Le Maroc avait marqué l'histoire en 2022. Il est en train de prouver que ce n'était pas un accident. Face aux Pays-Bas (1-1, 3-2 tab), les Lions de l'Atlas n'ont pas seulement arraché leur qualification au bout du suspense. Ils ont assumé leur statut, imposé leur jeu pendant de longues séquences et poussé une grande nation européenne à adapter son plan. Ce n'est plus l'équipe qu'on regarde comme une belle histoire. C'est désormais une sélection que les favoris doivent craindre.
Un statut assumé
La grande différence avec 2022 tient peut-être là. Au Qatar, le Maroc avançait avec la force de la surprise, porté par un bloc compact, une discipline admirable et une capacité rare à faire déjouer ses adversaires. En 2026, il est attendu. Les Pays-Bas savaient exactement ce qui les attendait, au point de renforcer leur défense avec un système plus prudent que d'habitude. Quand une sélection comme les Oranje modifie son plan pour contenir les Lions de l'Atlas, c'est déjà une forme de reconnaissance.
Sur le terrain, le Maroc n'a pas donné l'impression de subir ce choc. Verbruggen a dû sortir deux arrêts majeurs devant El Aynaoui puis Hakimi, avant de voir le capitaine marocain toucher la barre après la pause. Menés contre le cours du jeu sur le but de Gakpo, les hommes de Mohamed Ouahbi n'ont pas paniqué. Ils ont insisté, continué à chercher la faille et trouvé l'égalisation au bout du temps réglementaire grâce à Diop. Puis, dans une séance irrespirable, Bounou et Saibari ont terminé le travail. Ce n'était pas un miracle. C'était une équipe sûre d'elle.
Une puissance durable
C'est ce qui rend ce parcours encore plus fort que celui de 2022 sur certains aspects. À l'époque, beaucoup avaient pu voir dans la demi-finale marocaine une parenthèse magnifique, presque impossible à reproduire. Hakimi l'a rappelé après la qualification : certains pensaient que le Qatar relevait de la chance. Quatre ans plus tard, le Maroc répond par les actes. Sept points sur neuf dans un groupe relevé, une qualification juste derrière le Brésil, puis une élimination des Pays-Bas : les Lions ne confirment pas timidement, ils s'installent.

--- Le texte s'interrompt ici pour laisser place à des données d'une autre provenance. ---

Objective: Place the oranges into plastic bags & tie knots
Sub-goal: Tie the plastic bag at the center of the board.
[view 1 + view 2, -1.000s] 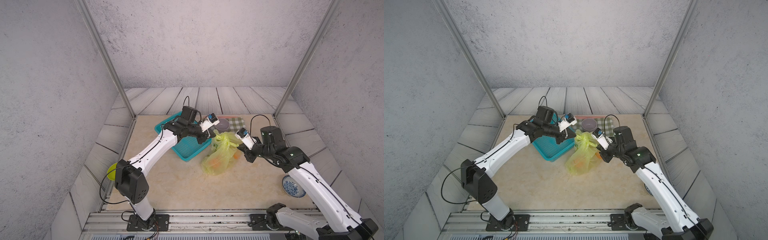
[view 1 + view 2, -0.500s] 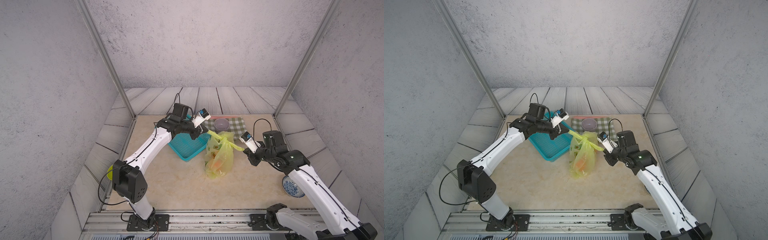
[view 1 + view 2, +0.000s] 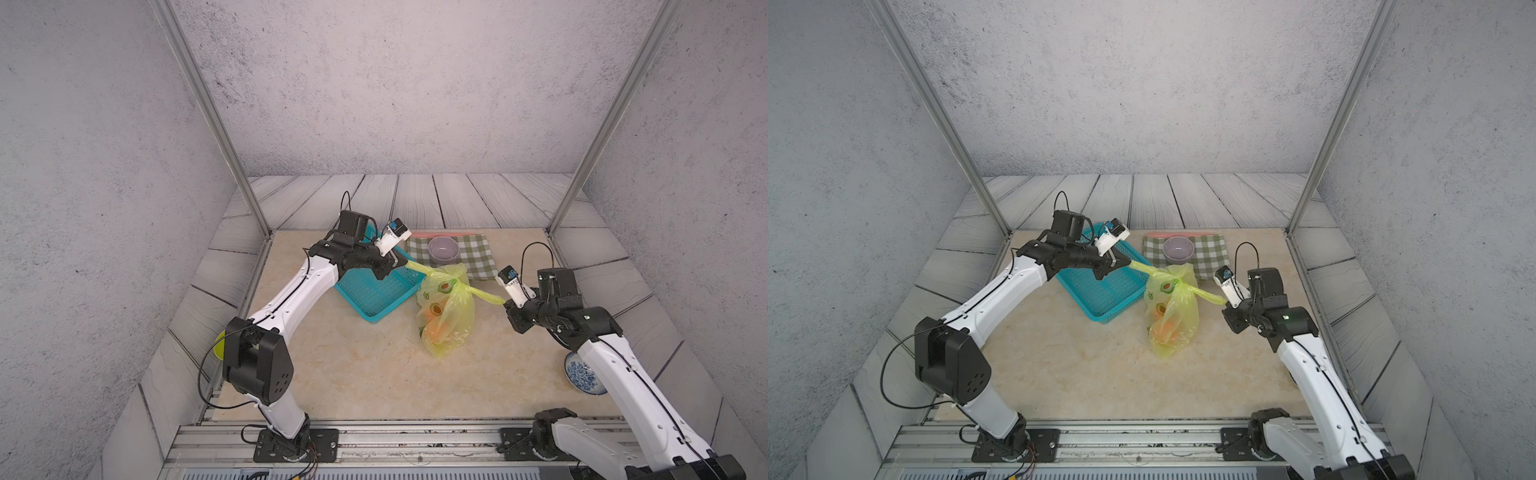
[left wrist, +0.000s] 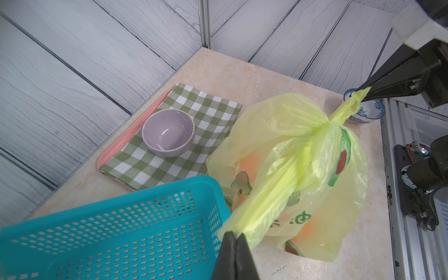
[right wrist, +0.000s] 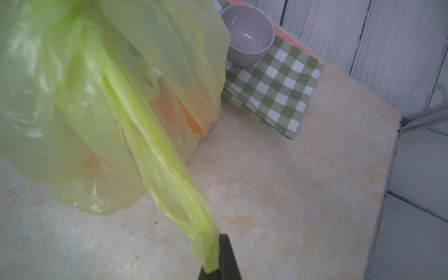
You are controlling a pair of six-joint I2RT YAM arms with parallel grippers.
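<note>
Honestly, with left pincer (image 3: 404,262) and right pincer (image 3: 506,301) each clamped tight on a bag handle (image 3: 422,268), harder pulling may tear the thin film at the knot (image 3: 456,284).

My left fingers (image 4: 226,257) were black. I saw bag (image 3: 451,320) translucent yellow-green, green-brown fruit prints; oranges (image 3: 438,328) glowing orange through it; basket (image 3: 370,291) teal, gridded holes; cloth (image 3: 476,253) green-white checked; tray (image 4: 118,145) pink; bowl (image 3: 444,248) lilac; dish (image 3: 582,372) white, blue-patterned; tabletop (image 3: 353,374) beige, marbled.
</note>
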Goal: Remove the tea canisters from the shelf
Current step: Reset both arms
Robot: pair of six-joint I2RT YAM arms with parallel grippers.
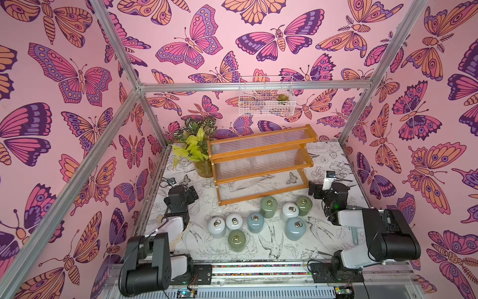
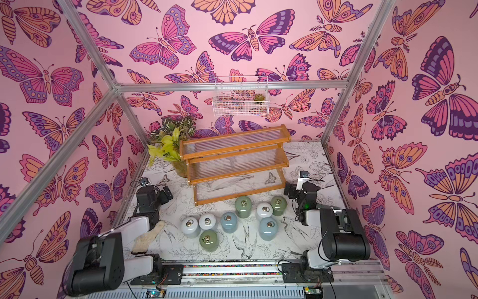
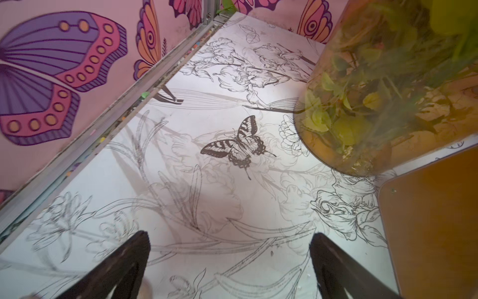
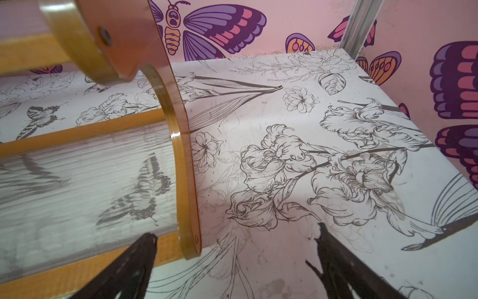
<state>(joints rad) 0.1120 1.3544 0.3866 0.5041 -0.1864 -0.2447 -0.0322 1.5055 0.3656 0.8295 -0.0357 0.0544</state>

La force de cette équipe tient aussi à son équilibre. Bounou reste une référence dans les grands moments, Hakimi et Mazraoui forment une paire de latéraux de très haut niveau, tandis que la charnière Diop-Chadi Riad a répondu présent malgré un statut inattendu. Au milieu, Bouaddi, El Aynaoui et Ounahi offrent maîtrise, volume et créativité. Devant, Saibari a en partie réglé le problème du numéro 9, même s'il manque encore peut-être un vrai tueur. Le Canada se présente désormais en huitièmes. Et si la France arrive ensuite, le Maroc avancera avec la certitude d'être devenu un vrai gros morceau.